5_Deep_Learning_1_[Practical]

Anastasia Giachanou, Tina Shahedi

Machine Learning with Python - Utrecht Summer School

In this practical, we'll focus on the Fashion-MNIST dataset, which is a collection of 60,000 grayscale images representing 10 different categories of fashion items like T-shirts, trousers, and shoes. This dataset is appropriate for understanding and implementing multiclass image classification using deep learning techniques. We'll use the Keras library, an API for neural networks which runs on top of Tensorflow (Google), and Theano.

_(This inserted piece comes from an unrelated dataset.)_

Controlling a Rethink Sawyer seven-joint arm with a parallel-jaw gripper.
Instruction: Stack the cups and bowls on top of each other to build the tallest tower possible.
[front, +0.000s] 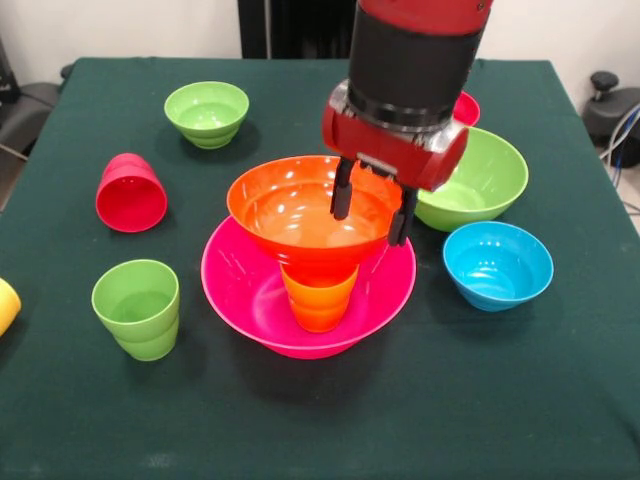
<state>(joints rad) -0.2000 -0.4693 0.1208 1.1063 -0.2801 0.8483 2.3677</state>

We will also construct and train neural network models to accurately classify the fashion images and we will optimise the parameters.

Learning Goals:

Understand and implement a basic neural network using TensorFlow/Keras.
Learn how to preprocess and handle image data.
Explore model optimization through hyperparameter tuning (e.g. learning rate).
Evaluate and visualize model performance.

TensorFlow is an open-source machine learning library developed by Google. It provides tools to build and train machine learning models — especially deep learning models like neural networks.

Tensors are multi-dimensional arrays that generalize vectors and matrices. They can have any number of dimensions, which makes them suitable for representing diverse types of data — such as images, text, or audio. Tensors are the building blocks of data representation and computation in deep learning models.

They store:

Input data
Intermediate values during processing
Model parameters (weights and biases)

Let's start by installing TensorFlow using !pip install.

First run the follwoing lines of code to install the libraries. Also we are using an older version of scikit-learn due to some updates that the library made

In [ ]:

!pip install scikeras[tensorflow] > /dev/null 2>&1     # gpu compute platform
!pip install scikeras[tensorflow-cpu] > /dev/null 2>&1
!pip install scikeras > /dev/null 2>&1

!pip uninstall -y scikit-learn
!pip install scikit-learn==1.5.2

We used >/dev/null 2>&1 to hide the output.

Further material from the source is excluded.